» **ASSIGNED TASK**: Please give back each line of the listing, unchanged in every word.

» **SOURCE DATA**:
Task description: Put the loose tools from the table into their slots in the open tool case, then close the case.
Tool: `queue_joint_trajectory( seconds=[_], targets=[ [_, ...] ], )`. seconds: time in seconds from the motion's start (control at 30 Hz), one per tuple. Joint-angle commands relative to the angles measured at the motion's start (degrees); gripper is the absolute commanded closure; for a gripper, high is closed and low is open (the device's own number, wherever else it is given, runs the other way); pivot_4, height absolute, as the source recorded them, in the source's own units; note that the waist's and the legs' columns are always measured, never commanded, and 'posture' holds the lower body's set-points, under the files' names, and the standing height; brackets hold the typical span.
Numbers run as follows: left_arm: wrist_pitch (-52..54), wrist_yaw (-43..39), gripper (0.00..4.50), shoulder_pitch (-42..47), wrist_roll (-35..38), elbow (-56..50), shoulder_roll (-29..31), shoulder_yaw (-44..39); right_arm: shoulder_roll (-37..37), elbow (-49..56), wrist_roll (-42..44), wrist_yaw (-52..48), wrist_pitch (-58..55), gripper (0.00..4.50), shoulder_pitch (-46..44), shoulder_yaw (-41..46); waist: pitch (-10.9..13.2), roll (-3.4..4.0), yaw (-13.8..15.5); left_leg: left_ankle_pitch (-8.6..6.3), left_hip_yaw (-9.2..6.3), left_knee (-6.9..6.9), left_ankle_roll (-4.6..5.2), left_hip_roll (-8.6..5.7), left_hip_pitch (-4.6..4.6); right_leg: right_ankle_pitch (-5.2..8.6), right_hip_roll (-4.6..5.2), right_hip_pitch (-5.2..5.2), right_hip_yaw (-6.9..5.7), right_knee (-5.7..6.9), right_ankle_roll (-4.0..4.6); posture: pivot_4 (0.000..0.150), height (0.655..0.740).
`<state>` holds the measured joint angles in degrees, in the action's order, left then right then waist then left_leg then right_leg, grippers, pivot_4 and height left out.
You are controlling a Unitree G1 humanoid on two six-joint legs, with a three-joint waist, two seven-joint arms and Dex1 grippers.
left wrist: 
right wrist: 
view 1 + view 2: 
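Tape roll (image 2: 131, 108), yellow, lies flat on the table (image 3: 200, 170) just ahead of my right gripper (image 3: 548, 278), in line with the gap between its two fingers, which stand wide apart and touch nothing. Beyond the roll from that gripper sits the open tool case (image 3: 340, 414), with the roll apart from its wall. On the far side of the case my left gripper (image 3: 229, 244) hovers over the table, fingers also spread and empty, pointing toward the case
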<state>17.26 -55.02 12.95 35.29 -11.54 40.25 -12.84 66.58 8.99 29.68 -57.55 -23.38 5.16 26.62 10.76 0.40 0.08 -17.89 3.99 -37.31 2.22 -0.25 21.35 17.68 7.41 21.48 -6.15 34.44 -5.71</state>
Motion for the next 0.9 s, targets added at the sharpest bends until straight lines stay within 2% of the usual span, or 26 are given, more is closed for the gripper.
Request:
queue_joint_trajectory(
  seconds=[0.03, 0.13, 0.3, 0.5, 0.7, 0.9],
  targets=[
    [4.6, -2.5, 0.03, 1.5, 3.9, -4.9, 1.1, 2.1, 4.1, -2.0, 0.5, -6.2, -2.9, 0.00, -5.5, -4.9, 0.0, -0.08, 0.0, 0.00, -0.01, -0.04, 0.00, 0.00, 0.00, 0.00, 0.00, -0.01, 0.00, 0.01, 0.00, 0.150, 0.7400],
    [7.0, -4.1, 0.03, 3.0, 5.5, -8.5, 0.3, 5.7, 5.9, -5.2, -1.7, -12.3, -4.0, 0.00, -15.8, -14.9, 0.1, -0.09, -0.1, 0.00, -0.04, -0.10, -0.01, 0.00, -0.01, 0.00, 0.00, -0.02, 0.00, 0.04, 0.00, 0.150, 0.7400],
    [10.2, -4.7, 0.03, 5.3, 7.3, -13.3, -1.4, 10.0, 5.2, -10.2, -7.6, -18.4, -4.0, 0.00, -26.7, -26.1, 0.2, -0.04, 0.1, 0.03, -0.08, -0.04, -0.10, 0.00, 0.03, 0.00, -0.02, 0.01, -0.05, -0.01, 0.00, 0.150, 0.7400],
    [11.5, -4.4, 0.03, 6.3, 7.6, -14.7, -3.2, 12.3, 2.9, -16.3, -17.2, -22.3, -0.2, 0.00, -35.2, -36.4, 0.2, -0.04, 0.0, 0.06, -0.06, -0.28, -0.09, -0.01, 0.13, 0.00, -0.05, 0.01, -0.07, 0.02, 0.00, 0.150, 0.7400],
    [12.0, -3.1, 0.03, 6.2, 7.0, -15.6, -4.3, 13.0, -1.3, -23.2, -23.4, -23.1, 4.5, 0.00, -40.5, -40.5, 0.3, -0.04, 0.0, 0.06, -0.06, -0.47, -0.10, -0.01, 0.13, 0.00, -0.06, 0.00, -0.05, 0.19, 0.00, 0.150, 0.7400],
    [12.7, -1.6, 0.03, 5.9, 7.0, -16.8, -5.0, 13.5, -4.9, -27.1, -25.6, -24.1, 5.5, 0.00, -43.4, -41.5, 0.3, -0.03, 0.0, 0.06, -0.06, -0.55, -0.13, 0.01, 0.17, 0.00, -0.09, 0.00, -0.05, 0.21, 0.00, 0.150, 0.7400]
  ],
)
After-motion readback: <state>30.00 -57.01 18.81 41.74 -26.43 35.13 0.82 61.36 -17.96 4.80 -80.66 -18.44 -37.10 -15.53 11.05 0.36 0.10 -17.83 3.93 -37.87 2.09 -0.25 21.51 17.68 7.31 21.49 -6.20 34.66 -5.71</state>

» **ANSWER FOR THE TASK**:
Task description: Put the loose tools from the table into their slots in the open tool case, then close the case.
Tool: `queue_joint_trajectory( seconds=[_], targets=[ [_, ...] ], )`. seconds: time in seconds from the motion's start (control at 30 Hz), one per tuple. Joint-angle commands relative to the angles measured at the motion's start (degrees); gripper is the absolute commanded closure; for a gripper, high is closed and low is open (the device's own number, wherever else it is given, runs the other way); pivot_4, height absolute, as the source recorded them, in the source's own units; note that the waist's and the legs' columns are always measured, never commanded, and 'posture' holds the lower body's set-points, under the files' names, and the standing height; brackets hold the typical span.
Numbers run as follows: left_arm: wrist_pitch (-52..54), wrist_yaw (-43..39), gripper (0.00..4.50), shoulder_pitch (-42..47), wrist_roll (-35..38), elbow (-56..50), shoulder_roll (-29..31), shoulder_yaw (-44..39); right_arm: shoulder_roll (-37..37), elbow (-49..56), wrist_roll (-42..44), wrist_yaw (-52..48), wrist_pitch (-58..55), gripper (0.00..4.50), shoulder_pitch (-46..44), shoulder_yaw (-41..46); waist: pitch (-10.9..13.2), roll (-3.4..4.0), yaw (-13.8..15.5); left_leg: left_ankle_pitch (-8.6..6.3), left_hip_yaw (-9.2..6.3), left_knee (-6.9..6.9), left_ankle_roll (-4.6..5.2), left_hip_roll (-8.6..5.7), left_hip_pitch (-4.6..4.6); right_leg: right_ankle_pitch (-5.2..8.6), right_hip_roll (-4.6..5.2), right_hip_pitch (-5.2..5.2), right_hip_yaw (-6.9..5.7), right_knee (-5.7..6.9), right_ankle_roll (-4.0..4.6); posture: pivot_4 (0.000..0.150), height (0.655..0.740).
`<state>` holds the measured joint angles in degrees, in the action's order, left then right then waist then left_leg then right_leg, grippers, pivot_4 and height left out.
You are controlling a Unitree G1 humanoid on two six-joint legs, with a three-joint waist, two seven-joint arms and Dex1 grippers.
left wrist: 
right wrist: 
view 1 + view 2: 
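Tape roll (image 2: 131, 108), yellow, lies flat on the table (image 3: 200, 170) just ahead of my right gripper (image 3: 548, 278), in line with the gap between its two fingers, which stand wide apart and touch nothing. Beyond the roll from that gripper sits the open tool case (image 3: 340, 414), with the roll apart from its wall. On the far side of the case my left gripper (image 3: 229, 244) hovers over the table, fingers also spread and empty, pointing toward the case
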<state>17.26 -55.02 12.95 35.29 -11.54 40.25 -12.84 66.58 8.99 29.68 -57.55 -23.38 5.16 26.62 10.76 0.40 0.08 -17.89 3.99 -37.31 2.22 -0.25 21.35 17.68 7.41 21.48 -6.15 34.44 -5.71</state>
Motion for the next 0.9 s, targets added at the sharpest bends until straight lines stay within 2% of the usual span, or 26 are given, more is closed for the gripper.
Request:
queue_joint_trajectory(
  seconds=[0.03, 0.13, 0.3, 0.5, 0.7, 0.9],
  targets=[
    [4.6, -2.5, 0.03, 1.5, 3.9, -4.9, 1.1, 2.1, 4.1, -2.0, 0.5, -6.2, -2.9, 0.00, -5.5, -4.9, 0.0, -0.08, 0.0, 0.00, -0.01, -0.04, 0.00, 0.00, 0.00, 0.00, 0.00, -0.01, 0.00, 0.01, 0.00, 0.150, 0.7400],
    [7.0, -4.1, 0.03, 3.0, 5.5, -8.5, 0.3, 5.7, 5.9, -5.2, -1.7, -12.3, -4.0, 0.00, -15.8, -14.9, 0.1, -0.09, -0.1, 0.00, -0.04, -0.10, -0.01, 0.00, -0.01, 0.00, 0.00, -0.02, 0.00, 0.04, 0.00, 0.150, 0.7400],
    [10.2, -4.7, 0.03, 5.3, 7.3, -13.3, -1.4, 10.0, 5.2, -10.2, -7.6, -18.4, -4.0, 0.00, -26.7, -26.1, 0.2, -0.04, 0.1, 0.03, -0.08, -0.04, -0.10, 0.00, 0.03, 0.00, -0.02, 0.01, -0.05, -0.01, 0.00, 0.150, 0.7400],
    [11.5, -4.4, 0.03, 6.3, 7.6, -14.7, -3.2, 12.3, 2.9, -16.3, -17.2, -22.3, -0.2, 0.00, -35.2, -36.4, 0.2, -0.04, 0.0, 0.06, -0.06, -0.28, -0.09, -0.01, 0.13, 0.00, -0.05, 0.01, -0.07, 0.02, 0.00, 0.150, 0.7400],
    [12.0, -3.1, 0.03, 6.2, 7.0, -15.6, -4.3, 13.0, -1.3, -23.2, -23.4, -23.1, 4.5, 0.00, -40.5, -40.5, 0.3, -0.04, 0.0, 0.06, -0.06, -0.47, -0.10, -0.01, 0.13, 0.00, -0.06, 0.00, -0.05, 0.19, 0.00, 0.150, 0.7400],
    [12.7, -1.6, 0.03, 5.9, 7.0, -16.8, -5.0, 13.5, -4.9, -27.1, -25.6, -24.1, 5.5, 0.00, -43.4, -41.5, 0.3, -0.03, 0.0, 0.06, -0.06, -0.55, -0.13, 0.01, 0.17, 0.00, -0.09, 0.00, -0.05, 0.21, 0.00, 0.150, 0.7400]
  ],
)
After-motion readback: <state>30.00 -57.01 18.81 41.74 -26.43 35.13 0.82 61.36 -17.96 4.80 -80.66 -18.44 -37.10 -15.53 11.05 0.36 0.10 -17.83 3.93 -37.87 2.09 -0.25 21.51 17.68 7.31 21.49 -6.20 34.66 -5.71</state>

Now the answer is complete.